### [Prompt]
Print exactly the lines starting at the one that contains "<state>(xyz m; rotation" and ending at the last line of the listing below.

### [Dataset excerpt]
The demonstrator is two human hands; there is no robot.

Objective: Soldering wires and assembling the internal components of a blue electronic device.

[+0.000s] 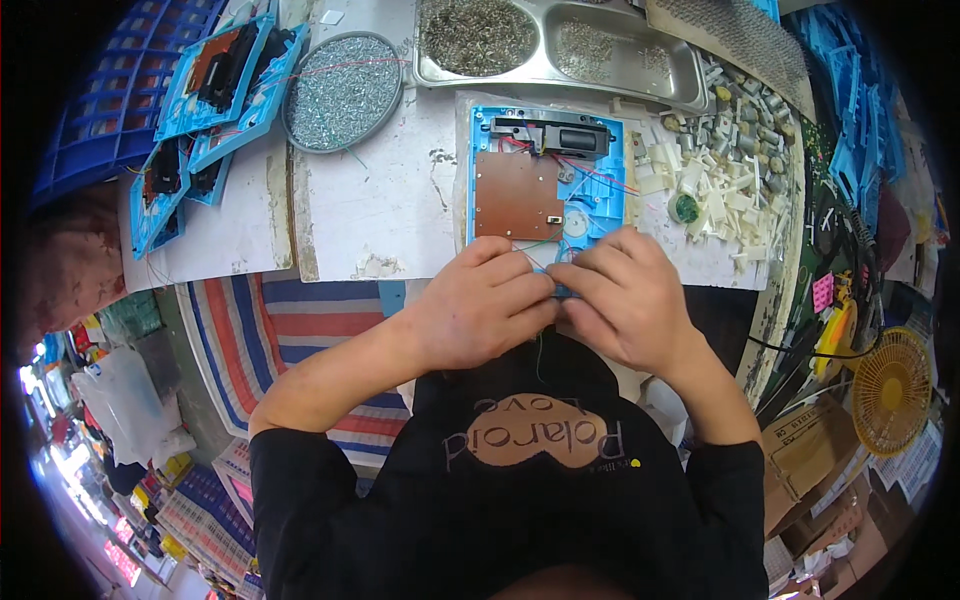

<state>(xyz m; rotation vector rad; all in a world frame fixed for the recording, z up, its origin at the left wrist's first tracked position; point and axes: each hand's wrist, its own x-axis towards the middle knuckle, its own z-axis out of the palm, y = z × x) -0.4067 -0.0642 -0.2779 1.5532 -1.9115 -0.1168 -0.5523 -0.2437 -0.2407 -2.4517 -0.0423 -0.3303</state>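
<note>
A light-blue plastic housing lies open at the bench's near edge. Inside it are a brown circuit board, a black battery box or motor unit and thin red, green and blue wires. My left hand and my right hand meet at the housing's near edge. Fingertips of both are pinched together around the thin wires there. A fine green wire hangs below the left fingers. What exactly sits between the right fingers is hidden.
A round tray of small screws stands left of the housing. Behind it is a steel two-part tray with small metal parts. White plastic pieces and small motors are heaped on the right. More blue housings stack at far left, beside a person's arm.
</note>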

### [The completed task]
<state>(xyz m; rotation vector rad; all in a world frame fixed for the recording, z up, its origin at the left wrist's first tracked position; point and axes: each hand's wrist, its own x-axis towards the middle knuckle, its own z-axis out of the palm, y = z × x) -0.4067 -0.0642 -0.2779 1.5532 -1.9115 -0.1168 -0.5523 -0.2437 -0.2407 -2.4517 -0.0423 -0.3303</state>
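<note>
A light-blue plastic housing lies open at the bench's near edge. Inside it are a brown circuit board, a black battery box or motor unit and thin red, green and blue wires. My left hand and my right hand meet at the housing's near edge. Fingertips of both are pinched together around the thin wires there. A fine green wire hangs below the left fingers. What exactly sits between the right fingers is hidden.
A round tray of small screws stands left of the housing. Behind it is a steel two-part tray with small metal parts. White plastic pieces and small motors are heaped on the right. More blue housings stack at far left, beside a person's arm.
</note>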

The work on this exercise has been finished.